The reactor building will demand a high-strength and dense concrete that can deliver the structural resilience required to contain and protect the reactor. This concrete mix and process is carefully designed to ensure the thermal behaviours of the concrete can be controlled keeping the overall temperature of the material low.
As well as delivering continuous volumes at these exacting specifications, there is, of course, a real need to deliver the lowest carbon concrete possible. Identifying an optimised mix that balances sustainability, and performance requires early engagement with client and supply chain, this effects not just the mix process but also the fundamental sourcing strategy for the constituent materials.
Sourcing material as close as possible to the development site, and utilising train and shipping routes will help to drive out carbon from the overall construction process, as well as minimising the impact on local communities. This is also one of the parts of nuclear construction which will always change due to the location of the reactor, requiring a flexible approach to the sourcing of required constituent materials and potential investment in infrastructure to allow for alternative delivery strategies.

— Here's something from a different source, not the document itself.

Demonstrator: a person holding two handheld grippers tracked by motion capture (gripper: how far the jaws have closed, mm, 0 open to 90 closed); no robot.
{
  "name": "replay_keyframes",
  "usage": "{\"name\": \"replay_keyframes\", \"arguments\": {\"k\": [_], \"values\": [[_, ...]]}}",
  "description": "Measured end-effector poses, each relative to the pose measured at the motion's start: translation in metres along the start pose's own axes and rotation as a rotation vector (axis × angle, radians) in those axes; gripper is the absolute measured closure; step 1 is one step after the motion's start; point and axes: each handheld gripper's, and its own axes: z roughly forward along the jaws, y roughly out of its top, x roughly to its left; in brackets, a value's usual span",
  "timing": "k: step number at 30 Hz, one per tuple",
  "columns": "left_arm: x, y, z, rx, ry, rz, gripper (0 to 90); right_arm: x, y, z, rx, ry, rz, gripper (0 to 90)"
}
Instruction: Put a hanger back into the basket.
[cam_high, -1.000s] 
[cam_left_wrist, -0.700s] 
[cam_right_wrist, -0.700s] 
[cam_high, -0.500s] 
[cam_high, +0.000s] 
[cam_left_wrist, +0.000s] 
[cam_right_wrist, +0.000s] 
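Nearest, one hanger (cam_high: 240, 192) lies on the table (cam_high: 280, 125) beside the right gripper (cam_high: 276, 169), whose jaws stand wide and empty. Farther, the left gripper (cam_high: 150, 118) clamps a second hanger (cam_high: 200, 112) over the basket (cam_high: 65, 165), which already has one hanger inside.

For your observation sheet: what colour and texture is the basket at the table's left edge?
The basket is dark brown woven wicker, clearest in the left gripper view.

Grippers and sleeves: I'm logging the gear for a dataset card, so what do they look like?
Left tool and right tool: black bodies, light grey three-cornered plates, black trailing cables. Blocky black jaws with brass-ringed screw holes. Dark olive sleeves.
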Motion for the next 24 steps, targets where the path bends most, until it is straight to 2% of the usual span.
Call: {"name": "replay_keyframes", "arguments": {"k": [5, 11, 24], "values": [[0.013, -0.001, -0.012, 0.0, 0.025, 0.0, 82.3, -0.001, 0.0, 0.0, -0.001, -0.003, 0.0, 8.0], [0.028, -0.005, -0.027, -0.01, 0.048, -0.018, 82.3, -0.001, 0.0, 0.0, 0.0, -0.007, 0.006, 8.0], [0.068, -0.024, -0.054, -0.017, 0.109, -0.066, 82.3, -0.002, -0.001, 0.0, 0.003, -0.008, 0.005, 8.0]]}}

In terms of the material mix, being able to source materials that reduce cement content such as Ground Granulated Blast Furnace Slag (GGBS), a key constituent which is becoming harder to obtain following the closure of blast furnaces in the steel industry, from sources with the shortest distances to travel is essential.
Delivering surety of supply in high volumes of constituent materials is therefore a major consideration, requiring long-term logistical planning across a provider’s estates, technical and logistics teams. It calls for early engagement to plan industrial assets.
This planning process needs to feed into development programmes which are a very different to other non-nuclear heavy civils programmes. The testing and development work to challenge and assess the ‘what-ifs’ scenario to ensure that the long-term performance and of nuclear ready concrete commences several years prior to any site pours.
As new reactors are delivered using established designs, the requirements for nuclear-ready concrete will remain exacting, and the need for supply chain partners that understand the nuclear environment will be just as critical. What will evolve is the opportunity to deliver lower carbon solutions by considering logistics and sourcing strategies.